■ Instructions for the task ■
The data that follows should be copied out exactly.

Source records
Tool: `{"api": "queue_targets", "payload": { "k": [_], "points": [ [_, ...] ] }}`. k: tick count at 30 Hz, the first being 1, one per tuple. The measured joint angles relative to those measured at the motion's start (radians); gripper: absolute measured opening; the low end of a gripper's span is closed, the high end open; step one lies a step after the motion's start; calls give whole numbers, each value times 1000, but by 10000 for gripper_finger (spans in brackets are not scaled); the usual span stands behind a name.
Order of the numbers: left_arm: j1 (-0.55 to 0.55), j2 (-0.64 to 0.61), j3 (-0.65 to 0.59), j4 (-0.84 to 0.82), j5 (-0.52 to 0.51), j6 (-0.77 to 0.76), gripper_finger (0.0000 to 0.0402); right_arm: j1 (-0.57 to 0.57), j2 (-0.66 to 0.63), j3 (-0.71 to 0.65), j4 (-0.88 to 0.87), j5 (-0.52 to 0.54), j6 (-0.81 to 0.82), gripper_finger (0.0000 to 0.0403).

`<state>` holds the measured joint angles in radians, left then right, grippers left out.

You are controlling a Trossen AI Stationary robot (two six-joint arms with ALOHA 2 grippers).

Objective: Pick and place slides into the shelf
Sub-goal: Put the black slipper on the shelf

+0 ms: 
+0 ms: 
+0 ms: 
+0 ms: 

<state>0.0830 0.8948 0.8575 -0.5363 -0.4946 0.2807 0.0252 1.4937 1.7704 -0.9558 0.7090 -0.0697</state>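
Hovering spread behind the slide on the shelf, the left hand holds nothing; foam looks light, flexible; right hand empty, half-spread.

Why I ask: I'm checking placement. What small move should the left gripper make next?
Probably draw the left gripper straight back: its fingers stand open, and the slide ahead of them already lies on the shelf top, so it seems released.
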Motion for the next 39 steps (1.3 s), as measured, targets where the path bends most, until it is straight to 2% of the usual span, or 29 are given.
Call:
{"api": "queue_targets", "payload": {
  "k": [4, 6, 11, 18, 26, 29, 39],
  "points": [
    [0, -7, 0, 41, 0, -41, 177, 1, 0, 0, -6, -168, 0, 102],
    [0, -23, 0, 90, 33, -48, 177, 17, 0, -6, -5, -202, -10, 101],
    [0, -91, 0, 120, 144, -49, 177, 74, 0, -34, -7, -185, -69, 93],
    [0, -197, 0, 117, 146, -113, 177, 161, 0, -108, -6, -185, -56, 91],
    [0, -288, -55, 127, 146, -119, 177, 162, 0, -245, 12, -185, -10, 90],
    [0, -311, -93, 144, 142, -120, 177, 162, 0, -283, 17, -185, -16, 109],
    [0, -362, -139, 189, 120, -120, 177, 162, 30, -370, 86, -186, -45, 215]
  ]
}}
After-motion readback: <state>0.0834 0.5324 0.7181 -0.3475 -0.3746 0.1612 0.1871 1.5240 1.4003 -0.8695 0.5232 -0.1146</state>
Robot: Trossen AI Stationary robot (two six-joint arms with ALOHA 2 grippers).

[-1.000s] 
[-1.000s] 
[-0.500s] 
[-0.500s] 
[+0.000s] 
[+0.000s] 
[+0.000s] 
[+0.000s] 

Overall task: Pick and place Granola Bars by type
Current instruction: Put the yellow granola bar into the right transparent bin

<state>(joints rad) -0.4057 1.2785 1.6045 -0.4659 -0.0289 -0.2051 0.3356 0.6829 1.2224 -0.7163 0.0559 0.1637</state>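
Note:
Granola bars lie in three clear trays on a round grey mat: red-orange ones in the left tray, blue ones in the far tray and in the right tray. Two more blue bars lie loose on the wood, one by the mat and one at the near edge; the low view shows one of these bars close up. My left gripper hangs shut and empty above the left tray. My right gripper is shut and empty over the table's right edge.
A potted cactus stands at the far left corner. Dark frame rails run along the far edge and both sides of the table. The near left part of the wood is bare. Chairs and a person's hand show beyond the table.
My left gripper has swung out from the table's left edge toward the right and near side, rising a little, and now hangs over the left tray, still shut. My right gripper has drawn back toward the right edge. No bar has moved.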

■ Solution to this task ■
Tool: `{"api": "queue_targets", "payload": { "k": [_], "points": [ [_, ...] ] }}`. k: tick count at 30 Hz, the first being 1, one per tuple. The measured joint angles relative to those measured at the motion's start (radians); gripper: absolute measured opening; the low end of a gripper's span is closed, the high end open; step one lies a step after the motion's start; calls give whole numbers, each value times 1000, but by 10000 for gripper_finger (spans in brackets are not scaled); the usual span stands behind a name.
Order of the numbers: left_arm: j1 (-0.55 to 0.55), j2 (-0.64 to 0.61), j3 (-0.65 to 0.59), j4 (-0.84 to 0.82), j5 (-0.52 to 0.51), j6 (-0.77 to 0.76), gripper_finger (0.0000 to 0.0402); right_arm: j1 (-0.57 to 0.57), j2 (-0.66 to 0.63), j3 (-0.71 to 0.65), j4 (-0.88 to 0.87), j5 (-0.52 to 0.54), j6 (-0.81 to 0.82), gripper_finger (0.0000 to 0.0403).

`<state>` holds the measured joint angles in radians, left then right, grippers left out.

You are controlling a Trossen AI Stationary robot (two six-joint arms with ALOHA 2 grippers).

Objective: Pick and place slides into the shelf
Sub-goal: Put the black slipper on the shelf

+0 ms: 
+0 ms: 
+0 ms: 
+0 ms: 

<state>0.0830 0.8948 0.8575 -0.5363 -0.4946 0.2807 0.0252 1.4937 1.7704 -0.9558 0.7090 -0.0697</state>
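Hovering spread behind the slide on the shelf, the left hand holds nothing; foam looks light, flexible; right hand empty, half-spread.

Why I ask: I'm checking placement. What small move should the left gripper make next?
Probably draw the left gripper straight back: its fingers stand open, and the slide ahead of them already lies on the shelf top, so it seems released.
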Motion for the next 39 steps (1.3 s), as measured, targets where the path bends most, until it is straight to 2% of the usual span, or 29 are given.
Call:
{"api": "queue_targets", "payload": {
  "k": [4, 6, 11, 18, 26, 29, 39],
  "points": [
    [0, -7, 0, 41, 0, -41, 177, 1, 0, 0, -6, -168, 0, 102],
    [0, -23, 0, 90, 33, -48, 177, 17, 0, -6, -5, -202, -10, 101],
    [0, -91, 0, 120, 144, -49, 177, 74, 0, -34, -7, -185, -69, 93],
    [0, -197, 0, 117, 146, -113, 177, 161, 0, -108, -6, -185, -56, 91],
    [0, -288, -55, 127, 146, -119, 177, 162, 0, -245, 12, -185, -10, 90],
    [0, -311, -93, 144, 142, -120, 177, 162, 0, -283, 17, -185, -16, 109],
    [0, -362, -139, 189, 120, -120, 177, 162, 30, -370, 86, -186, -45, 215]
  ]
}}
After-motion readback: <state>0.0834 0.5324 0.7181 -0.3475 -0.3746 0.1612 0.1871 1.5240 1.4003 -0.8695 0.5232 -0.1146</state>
Robot: Trossen AI Stationary robot (two six-joint arms with ALOHA 2 grippers).

[-1.000s] 
[-1.000s] 
[-0.500s] 
[-0.500s] 
[+0.000s] 
[+0.000s] 
[+0.000s] 
[+0.000s] 

Overall task: Pick and place Granola Bars by type
Current instruction: Put the yellow granola bar into the right transparent bin

<state>(joints rad) -0.4057 1.2785 1.6045 -0.4659 -0.0289 -0.2051 0.3356 0.6829 1.2224 -0.7163 0.0559 0.1637</state>
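Note:
Granola bars lie in three clear trays on a round grey mat: red-orange ones in the left tray, blue ones in the far tray and in the right tray. Two more blue bars lie loose on the wood, one by the mat and one at the near edge; the low view shows one of these bars close up. My left gripper hangs shut and empty above the left tray. My right gripper is shut and empty over the table's right edge.
A potted cactus stands at the far left corner. Dark frame rails run along the far edge and both sides of the table. The near left part of the wood is bare. Chairs and a person's hand show beyond the table.
My left gripper has swung out from the table's left edge toward the right and near side, rising a little, and now hangs over the left tray, still shut. My right gripper has drawn back toward the right edge. No bar has moved.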

No additional output will be generated.